START Material to process
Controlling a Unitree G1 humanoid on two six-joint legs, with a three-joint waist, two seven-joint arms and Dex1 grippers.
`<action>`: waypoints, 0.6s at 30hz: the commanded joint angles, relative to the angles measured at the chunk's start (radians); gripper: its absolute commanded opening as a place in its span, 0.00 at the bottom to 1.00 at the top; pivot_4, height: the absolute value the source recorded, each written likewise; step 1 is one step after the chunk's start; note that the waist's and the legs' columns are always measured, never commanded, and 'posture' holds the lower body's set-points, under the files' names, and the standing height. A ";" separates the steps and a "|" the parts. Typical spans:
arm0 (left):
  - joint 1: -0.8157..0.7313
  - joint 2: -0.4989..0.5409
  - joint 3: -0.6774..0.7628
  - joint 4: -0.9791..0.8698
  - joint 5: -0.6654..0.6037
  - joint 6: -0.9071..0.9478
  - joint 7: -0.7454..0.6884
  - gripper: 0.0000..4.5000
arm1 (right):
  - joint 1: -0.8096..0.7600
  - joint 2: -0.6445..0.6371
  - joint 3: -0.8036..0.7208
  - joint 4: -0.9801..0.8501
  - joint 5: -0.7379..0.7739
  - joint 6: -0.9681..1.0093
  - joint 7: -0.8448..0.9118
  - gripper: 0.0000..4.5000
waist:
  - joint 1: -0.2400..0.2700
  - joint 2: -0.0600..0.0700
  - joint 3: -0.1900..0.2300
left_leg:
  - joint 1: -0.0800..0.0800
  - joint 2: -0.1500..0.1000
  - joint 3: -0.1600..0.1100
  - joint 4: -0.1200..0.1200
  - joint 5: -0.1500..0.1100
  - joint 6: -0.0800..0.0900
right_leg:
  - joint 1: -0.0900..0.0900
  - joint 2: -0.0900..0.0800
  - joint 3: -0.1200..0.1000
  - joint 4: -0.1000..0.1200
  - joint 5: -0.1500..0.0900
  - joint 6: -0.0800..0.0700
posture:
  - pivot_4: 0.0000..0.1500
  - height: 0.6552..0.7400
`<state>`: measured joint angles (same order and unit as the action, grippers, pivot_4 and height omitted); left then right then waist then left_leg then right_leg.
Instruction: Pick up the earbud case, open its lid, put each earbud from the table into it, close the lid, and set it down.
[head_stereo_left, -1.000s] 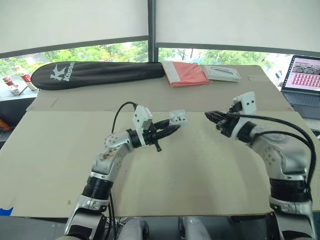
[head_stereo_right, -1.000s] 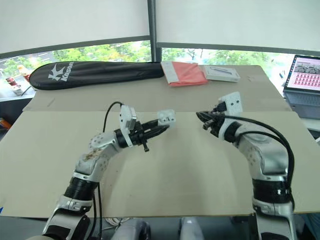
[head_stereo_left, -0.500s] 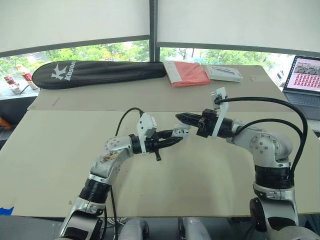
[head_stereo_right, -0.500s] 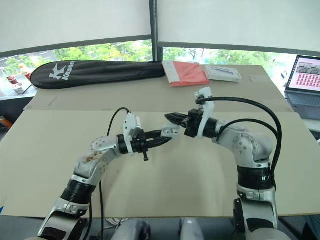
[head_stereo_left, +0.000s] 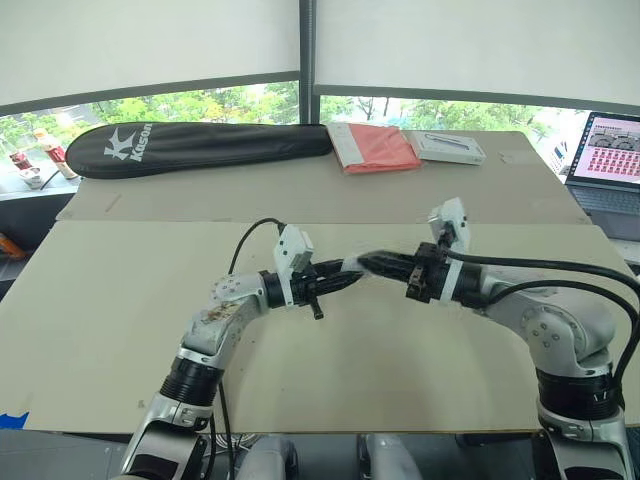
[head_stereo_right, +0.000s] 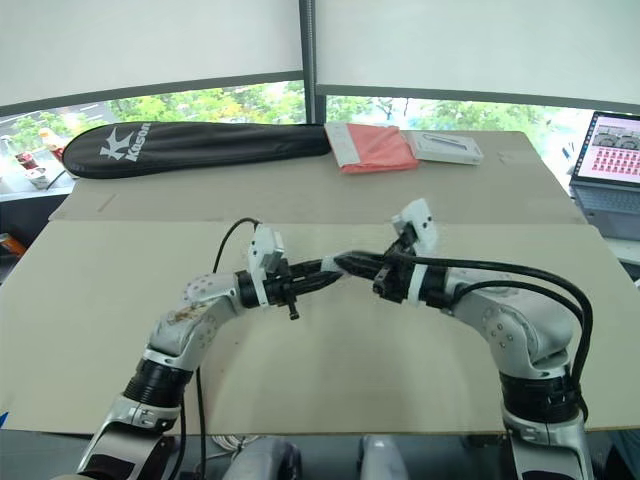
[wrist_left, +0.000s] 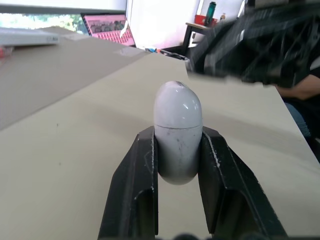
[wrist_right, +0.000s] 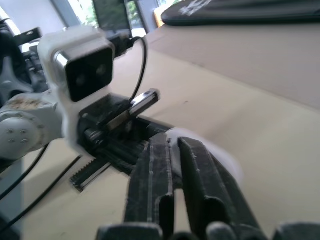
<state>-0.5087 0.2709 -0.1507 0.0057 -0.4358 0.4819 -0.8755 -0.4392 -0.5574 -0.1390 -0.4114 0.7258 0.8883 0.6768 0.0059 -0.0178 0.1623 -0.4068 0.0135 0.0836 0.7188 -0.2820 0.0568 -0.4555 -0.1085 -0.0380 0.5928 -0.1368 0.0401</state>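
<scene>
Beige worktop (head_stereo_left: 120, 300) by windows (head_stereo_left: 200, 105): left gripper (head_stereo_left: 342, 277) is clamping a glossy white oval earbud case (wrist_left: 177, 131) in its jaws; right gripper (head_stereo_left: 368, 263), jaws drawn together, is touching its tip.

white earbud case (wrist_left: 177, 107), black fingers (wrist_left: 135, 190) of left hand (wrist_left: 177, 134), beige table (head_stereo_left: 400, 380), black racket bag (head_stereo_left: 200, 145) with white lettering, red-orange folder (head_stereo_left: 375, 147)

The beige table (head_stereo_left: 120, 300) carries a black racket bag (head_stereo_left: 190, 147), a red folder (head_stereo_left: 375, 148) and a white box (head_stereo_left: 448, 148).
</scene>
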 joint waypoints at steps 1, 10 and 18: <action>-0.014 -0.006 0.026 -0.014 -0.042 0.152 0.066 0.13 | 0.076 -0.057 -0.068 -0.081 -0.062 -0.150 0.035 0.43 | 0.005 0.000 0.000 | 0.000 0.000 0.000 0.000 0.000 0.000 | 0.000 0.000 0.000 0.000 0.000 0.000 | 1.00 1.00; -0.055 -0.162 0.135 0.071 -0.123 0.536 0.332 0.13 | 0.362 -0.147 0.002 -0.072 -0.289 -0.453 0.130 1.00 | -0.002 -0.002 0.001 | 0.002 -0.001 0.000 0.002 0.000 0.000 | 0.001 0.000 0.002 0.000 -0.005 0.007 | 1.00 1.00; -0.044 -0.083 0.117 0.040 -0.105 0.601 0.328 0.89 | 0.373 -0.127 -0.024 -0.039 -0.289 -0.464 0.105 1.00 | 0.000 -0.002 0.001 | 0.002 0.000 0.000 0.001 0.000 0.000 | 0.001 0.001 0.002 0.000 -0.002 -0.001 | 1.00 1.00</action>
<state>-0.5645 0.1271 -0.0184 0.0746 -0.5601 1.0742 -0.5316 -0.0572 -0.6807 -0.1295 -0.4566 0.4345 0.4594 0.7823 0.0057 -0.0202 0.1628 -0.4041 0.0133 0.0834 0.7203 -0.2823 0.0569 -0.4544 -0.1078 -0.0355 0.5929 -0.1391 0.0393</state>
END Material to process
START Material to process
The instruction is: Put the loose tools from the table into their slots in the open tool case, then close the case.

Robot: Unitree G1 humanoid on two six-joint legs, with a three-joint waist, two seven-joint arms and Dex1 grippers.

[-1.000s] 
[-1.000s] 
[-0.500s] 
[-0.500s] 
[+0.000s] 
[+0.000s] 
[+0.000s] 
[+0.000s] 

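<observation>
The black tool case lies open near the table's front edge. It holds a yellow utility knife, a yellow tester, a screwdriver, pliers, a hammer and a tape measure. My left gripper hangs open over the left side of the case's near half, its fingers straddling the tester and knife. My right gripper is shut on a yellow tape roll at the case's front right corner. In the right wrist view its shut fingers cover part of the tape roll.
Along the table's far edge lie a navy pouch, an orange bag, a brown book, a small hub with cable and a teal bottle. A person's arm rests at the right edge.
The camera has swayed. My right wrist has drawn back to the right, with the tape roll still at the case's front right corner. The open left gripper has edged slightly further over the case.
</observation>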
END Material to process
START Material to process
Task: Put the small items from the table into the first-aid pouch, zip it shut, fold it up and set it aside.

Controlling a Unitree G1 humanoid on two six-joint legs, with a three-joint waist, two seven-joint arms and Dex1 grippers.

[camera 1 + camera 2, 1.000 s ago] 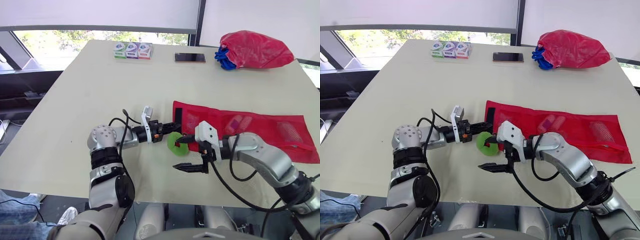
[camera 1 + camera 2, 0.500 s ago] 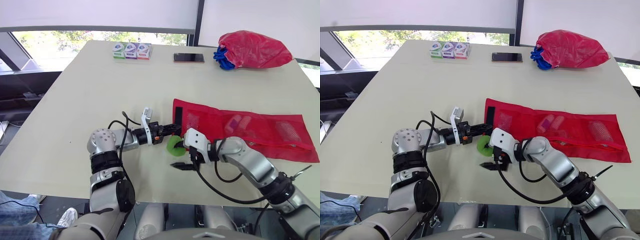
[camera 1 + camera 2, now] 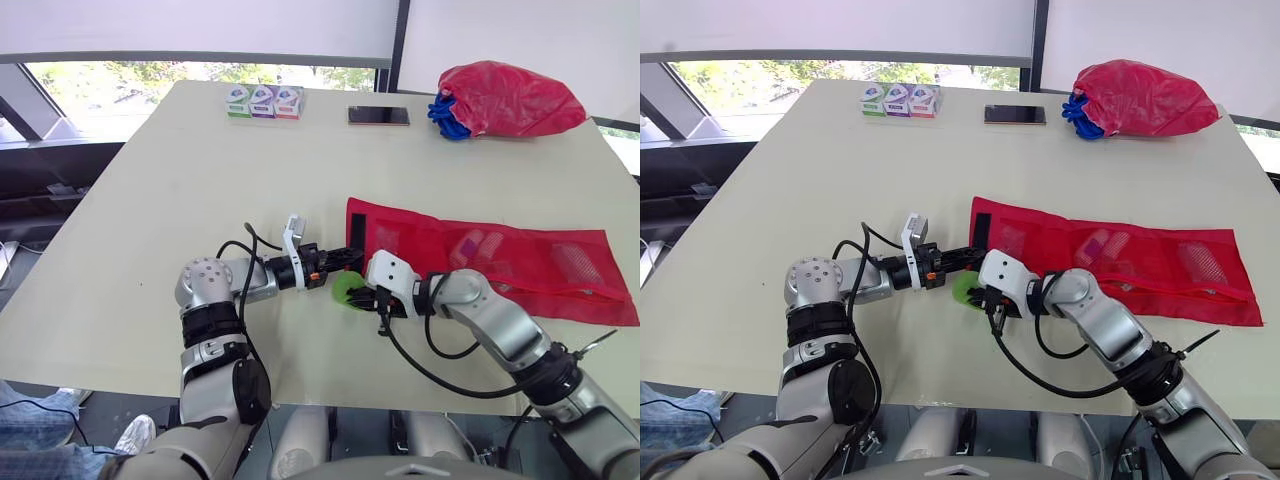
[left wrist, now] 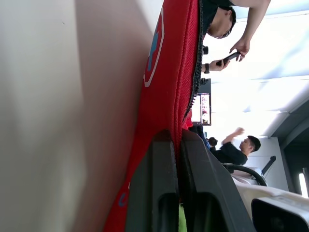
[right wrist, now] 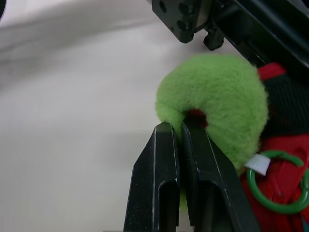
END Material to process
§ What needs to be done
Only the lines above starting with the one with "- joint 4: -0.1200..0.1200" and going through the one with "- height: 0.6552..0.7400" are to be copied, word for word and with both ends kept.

§ Response below
  - joint 4: -0.1200..0.1200
  - joint 5: -0.1500..0.1100
  - joint 6: -0.0800..0.0900
right_leg:
  - joint 1: -0.0900..0.0900
  - joint 2: -0.0900..0.0800
  - joint 3: -0.1200..0.1000
  - joint 4: -0.1000..0.1200
  - joint 5: -0.1500..0.0900
  - joint 6: -0.0800..0.0700
posture:
  - pivot_4: 0.0000..0.1500
  - height: 0.6552..0.7400

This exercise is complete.